EXERCISE GOAL
Reproduce the full listing below unchanged, apart from the pictures.

GIVEN INFORMATION
==================================================

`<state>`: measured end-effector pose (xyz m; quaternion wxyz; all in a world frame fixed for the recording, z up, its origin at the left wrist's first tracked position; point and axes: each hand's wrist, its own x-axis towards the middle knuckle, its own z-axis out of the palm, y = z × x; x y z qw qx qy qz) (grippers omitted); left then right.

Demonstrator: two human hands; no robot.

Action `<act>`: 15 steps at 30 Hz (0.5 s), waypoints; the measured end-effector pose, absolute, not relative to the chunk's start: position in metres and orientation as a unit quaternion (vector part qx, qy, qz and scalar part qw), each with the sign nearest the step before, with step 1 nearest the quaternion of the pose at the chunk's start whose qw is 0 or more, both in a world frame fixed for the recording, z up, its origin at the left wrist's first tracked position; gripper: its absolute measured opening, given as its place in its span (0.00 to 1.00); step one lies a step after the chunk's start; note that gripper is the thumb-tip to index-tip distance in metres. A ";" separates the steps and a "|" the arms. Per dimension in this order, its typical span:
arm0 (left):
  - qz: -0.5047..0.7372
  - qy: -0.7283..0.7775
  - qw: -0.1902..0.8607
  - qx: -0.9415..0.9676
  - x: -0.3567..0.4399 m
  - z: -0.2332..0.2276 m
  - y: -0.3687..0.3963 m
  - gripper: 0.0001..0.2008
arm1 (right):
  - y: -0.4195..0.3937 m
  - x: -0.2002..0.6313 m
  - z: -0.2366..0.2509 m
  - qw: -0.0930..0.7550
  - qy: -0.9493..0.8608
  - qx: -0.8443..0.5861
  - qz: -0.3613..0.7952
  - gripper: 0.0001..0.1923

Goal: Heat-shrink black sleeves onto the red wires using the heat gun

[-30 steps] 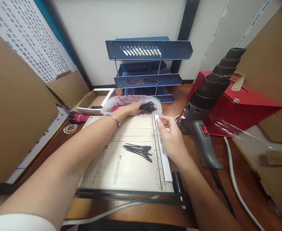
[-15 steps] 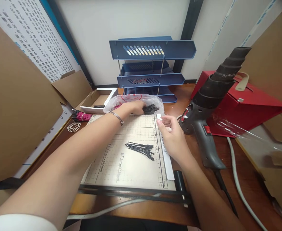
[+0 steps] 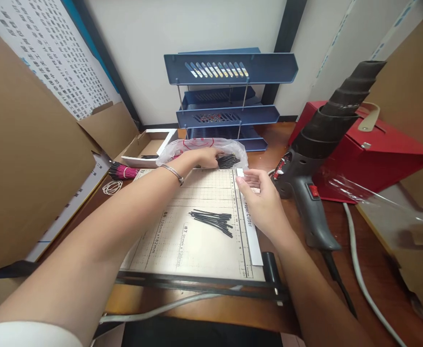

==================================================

RESPONSE TO THE TASK
`<state>`: measured end-effector pose (xyz m; quaternion wxyz; all in a world frame fixed for the recording, z up, its origin at the left wrist's first tracked position; point and axes: each hand's wrist, its own x-axis towards the middle knuckle, its own z-axis out of the palm, y = z × x; x y z qw qx qy qz) (grippers omitted); left then right.

Demonstrator: two human hands; no robot.

Action `<act>`: 15 steps at 30 Hz (0.5 s), waypoints; the measured end-effector pose, absolute, not relative to the chunk's start: position in metres and orientation as a unit quaternion (vector part qx, qy, qz and scalar part qw), each with the sign nearest the step before, with step 1 nearest the quaternion of the pose at the chunk's start whose qw is 0 or more, both in a world frame fixed for the recording, z up, its origin at the left wrist's first tracked position; gripper: its absolute measured opening, given as its place in its span (0.00 to 1.00); step one lies a step after the chunk's start; note that gripper is the thumb-tip to index-tip distance in metres. A ";" separates the steps and a "|" the arms. Per dimension in this order, its typical span:
arm0 (left):
  - qz: -0.5047..0.7372
  - qy: -0.7283..0.7775
  - qw: -0.1902..0.8607
  - qx: -0.9415..0.9676
  - x: -0.3567..0.4399 m
  - z: -0.2332..0.2276 m
  - y: -0.3687..0.3963 m
  - gripper: 0.0001..0.2008
arm1 (right):
  - y: -0.4195..0.3937 m
  - x: -0.2002..0.6313 m
  - z: -0.2366..0.2509 m
  - qw: -0.0930..0.7550
  - qy: -0.9493..0.8608
  - qx: -0.8443..0.5861
  - qz: -0.3613..0.7952
  - gripper: 0.0001..0.1923

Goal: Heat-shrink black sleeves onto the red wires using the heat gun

[-30 steps] 
[-15 steps] 
[+0 steps] 

Response complete; there is no more output.